SUPPLIED INFORMATION ::
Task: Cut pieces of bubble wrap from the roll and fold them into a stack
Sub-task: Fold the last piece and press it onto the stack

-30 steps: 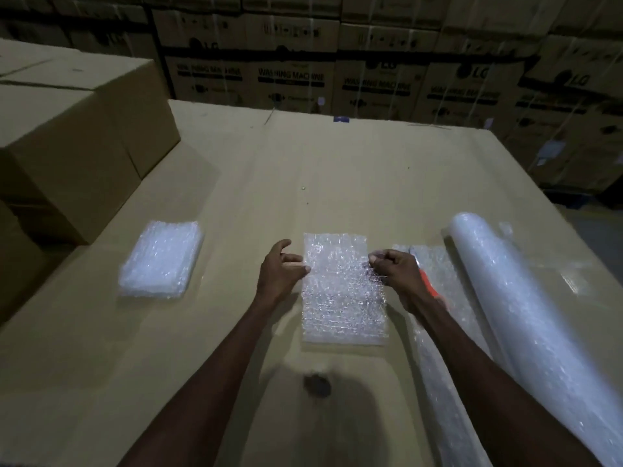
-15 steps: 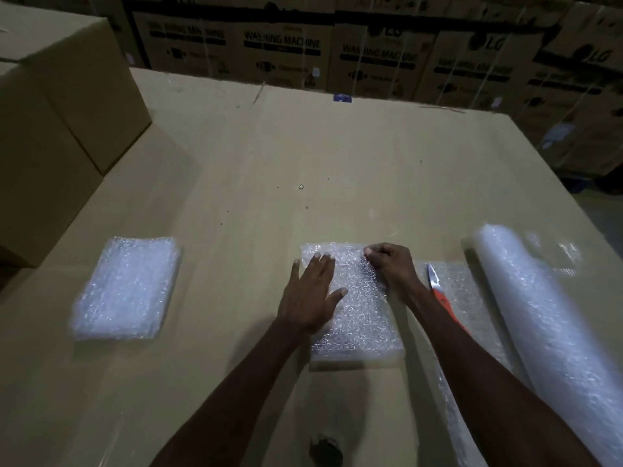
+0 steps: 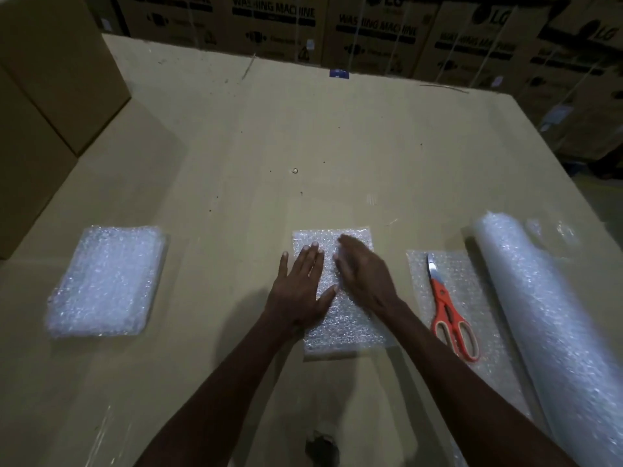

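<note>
A folded piece of bubble wrap (image 3: 347, 332) lies flat on the cardboard surface (image 3: 269, 146) in front of me. My left hand (image 3: 300, 291) presses flat on its left half, fingers straight. My right hand (image 3: 362, 274) lies over its upper right part, fingers extended and blurred by motion. A stack of folded bubble wrap pieces (image 3: 108, 281) sits to the left. The bubble wrap roll (image 3: 546, 332) lies at the right, with its loose unrolled end (image 3: 472, 298) spread beside it. Orange-handled scissors (image 3: 448, 311) rest on that loose end.
Plain cardboard boxes (image 3: 50, 96) stand at the left edge. Printed washing-machine cartons (image 3: 371, 32) line the back. The surface's right edge drops off past the roll. A small dark object (image 3: 322, 446) sits near the front edge.
My left hand stays flat on the folded piece. My right hand has let go of the piece's top edge and opened out over it. The view has tilted downward, uncovering the scissors.
</note>
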The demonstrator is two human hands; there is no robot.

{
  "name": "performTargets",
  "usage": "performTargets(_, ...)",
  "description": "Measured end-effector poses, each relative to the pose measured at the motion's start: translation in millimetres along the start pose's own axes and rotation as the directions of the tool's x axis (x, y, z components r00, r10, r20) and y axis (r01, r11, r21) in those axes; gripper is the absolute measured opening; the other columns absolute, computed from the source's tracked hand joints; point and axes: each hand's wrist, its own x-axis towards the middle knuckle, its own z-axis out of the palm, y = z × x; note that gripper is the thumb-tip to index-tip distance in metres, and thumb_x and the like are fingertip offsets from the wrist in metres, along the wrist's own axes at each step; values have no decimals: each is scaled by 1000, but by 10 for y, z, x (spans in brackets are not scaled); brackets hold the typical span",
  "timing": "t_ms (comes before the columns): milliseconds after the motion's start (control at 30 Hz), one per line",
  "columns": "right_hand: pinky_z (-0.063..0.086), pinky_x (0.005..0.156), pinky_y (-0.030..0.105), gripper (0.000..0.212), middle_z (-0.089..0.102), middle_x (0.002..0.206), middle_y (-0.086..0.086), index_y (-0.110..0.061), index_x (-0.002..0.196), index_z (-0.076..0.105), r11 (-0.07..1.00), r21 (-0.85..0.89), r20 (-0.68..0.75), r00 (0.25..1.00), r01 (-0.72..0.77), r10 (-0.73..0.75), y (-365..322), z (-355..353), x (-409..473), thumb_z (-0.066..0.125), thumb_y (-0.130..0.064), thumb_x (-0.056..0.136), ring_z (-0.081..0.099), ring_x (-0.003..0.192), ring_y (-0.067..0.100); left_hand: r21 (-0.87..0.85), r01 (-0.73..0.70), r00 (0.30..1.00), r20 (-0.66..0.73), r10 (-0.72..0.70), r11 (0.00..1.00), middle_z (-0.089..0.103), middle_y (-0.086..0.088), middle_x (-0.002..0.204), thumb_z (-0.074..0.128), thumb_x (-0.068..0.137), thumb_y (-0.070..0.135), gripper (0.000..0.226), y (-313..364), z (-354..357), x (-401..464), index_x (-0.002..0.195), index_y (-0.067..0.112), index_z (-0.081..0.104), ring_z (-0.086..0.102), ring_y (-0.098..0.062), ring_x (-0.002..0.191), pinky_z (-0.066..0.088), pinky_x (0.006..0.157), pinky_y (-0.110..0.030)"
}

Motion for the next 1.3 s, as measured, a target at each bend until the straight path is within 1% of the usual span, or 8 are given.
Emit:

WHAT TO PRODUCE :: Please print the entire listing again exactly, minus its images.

ANSWER TO THE EXERCISE ::
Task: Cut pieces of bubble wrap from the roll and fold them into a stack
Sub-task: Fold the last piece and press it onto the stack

-30 steps: 
-15 steps: 
+0 steps: 

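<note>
A folded piece of bubble wrap (image 3: 347, 332) lies flat on the cardboard surface (image 3: 269, 146) in front of me. My left hand (image 3: 300, 291) presses flat on its left half, fingers straight. My right hand (image 3: 362, 274) lies over its upper right part, fingers extended and blurred by motion. A stack of folded bubble wrap pieces (image 3: 108, 281) sits to the left. The bubble wrap roll (image 3: 546, 332) lies at the right, with its loose unrolled end (image 3: 472, 298) spread beside it. Orange-handled scissors (image 3: 448, 311) rest on that loose end.
Plain cardboard boxes (image 3: 50, 96) stand at the left edge. Printed washing-machine cartons (image 3: 371, 32) line the back. The surface's right edge drops off past the roll. A small dark object (image 3: 322, 446) sits near the front edge.
My left hand stays flat on the folded piece. My right hand has let go of the piece's top edge and opened out over it. The view has tilted downward, uncovering the scissors.
</note>
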The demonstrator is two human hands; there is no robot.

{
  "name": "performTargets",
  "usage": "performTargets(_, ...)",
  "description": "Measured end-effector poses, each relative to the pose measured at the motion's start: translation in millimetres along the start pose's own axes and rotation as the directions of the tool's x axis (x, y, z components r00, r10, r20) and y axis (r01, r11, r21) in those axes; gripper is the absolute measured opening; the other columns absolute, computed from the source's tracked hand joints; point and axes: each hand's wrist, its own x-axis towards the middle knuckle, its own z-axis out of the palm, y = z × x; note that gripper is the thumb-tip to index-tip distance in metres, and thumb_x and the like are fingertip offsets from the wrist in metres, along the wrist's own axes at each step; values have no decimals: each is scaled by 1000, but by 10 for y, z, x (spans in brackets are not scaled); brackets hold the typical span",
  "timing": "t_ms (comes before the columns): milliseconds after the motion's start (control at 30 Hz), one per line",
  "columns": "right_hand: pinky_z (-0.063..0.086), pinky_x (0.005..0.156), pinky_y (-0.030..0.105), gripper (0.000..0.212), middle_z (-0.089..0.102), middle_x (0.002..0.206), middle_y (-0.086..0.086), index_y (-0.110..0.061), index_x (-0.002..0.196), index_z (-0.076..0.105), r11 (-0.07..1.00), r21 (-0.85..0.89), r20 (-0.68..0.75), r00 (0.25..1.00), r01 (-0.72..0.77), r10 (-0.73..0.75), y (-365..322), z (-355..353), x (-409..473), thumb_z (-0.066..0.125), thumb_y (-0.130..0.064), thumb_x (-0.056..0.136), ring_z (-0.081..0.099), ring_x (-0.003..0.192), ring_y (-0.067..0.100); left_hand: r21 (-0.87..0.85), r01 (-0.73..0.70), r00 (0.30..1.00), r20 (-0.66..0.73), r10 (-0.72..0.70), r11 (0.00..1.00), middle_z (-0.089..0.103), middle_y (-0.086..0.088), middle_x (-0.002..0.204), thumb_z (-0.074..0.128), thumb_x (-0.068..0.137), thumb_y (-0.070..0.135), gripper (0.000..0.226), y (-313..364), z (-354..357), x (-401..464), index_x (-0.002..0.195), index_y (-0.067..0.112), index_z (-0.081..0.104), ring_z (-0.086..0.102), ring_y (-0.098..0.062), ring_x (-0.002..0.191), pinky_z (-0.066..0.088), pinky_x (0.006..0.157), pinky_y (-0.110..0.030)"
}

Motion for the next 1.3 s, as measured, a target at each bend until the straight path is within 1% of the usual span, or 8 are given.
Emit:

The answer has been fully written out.